**Problem description:** Go through the listing below. Copy each line that has the string "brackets".

+---+

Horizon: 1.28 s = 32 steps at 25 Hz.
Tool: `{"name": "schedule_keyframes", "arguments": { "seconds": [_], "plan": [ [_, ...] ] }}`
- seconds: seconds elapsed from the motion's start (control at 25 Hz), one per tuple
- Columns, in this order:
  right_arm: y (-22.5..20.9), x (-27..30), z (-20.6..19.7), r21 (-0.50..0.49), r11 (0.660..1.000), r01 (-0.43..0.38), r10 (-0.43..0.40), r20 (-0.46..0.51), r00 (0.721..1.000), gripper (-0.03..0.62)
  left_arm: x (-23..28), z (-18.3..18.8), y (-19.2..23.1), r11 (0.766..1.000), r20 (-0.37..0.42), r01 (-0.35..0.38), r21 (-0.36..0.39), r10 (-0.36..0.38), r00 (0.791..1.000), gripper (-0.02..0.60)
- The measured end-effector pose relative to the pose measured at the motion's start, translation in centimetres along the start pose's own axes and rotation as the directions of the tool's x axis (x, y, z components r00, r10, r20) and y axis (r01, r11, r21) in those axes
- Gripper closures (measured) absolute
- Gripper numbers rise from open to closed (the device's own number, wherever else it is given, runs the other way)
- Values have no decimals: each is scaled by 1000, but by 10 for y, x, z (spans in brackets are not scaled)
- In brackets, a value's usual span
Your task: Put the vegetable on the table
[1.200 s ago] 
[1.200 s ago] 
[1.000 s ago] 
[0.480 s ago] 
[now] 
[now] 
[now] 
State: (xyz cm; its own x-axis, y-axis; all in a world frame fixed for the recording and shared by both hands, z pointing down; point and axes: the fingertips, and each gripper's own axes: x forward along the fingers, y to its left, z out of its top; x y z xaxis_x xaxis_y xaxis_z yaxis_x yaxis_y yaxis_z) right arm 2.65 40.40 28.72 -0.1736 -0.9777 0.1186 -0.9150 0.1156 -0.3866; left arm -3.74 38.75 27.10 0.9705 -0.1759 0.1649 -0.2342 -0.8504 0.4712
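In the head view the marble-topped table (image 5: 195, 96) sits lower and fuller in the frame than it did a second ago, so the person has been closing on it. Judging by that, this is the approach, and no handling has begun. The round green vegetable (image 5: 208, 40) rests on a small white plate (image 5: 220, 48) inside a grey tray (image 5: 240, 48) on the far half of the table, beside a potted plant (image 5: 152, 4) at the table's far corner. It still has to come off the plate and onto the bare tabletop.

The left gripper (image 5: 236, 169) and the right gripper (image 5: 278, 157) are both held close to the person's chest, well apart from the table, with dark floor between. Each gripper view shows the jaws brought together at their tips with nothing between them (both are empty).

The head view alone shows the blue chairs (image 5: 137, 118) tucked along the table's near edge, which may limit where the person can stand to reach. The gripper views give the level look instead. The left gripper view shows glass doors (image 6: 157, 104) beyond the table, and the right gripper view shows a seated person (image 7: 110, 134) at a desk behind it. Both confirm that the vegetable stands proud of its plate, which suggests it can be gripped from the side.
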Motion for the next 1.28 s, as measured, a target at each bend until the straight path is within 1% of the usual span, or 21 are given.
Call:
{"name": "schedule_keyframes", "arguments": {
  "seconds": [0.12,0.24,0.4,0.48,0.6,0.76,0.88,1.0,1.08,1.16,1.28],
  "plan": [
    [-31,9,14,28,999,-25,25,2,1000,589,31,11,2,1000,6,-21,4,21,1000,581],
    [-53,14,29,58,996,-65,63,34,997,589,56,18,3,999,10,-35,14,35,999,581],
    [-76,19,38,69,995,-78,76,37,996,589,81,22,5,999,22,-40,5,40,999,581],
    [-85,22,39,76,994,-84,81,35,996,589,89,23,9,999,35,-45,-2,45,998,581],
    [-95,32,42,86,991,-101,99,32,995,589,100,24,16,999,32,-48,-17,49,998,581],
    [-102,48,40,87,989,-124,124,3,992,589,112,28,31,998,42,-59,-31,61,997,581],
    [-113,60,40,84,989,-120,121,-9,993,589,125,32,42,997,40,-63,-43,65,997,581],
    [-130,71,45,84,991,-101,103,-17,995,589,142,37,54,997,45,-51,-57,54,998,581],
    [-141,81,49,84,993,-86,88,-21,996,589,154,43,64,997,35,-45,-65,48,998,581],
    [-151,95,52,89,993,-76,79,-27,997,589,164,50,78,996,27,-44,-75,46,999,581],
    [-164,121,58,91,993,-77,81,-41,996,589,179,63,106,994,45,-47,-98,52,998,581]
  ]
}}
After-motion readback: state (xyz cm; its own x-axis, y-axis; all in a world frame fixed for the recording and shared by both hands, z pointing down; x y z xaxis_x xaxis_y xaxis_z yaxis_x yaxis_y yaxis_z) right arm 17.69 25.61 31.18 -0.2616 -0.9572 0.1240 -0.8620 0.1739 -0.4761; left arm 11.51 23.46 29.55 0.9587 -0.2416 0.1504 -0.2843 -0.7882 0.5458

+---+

**Task response:**
- Values have no decimals: each is scaled by 1000, but by 10 for y, x, z (spans in brackets are not scaled)
- In brackets, a value's usual span

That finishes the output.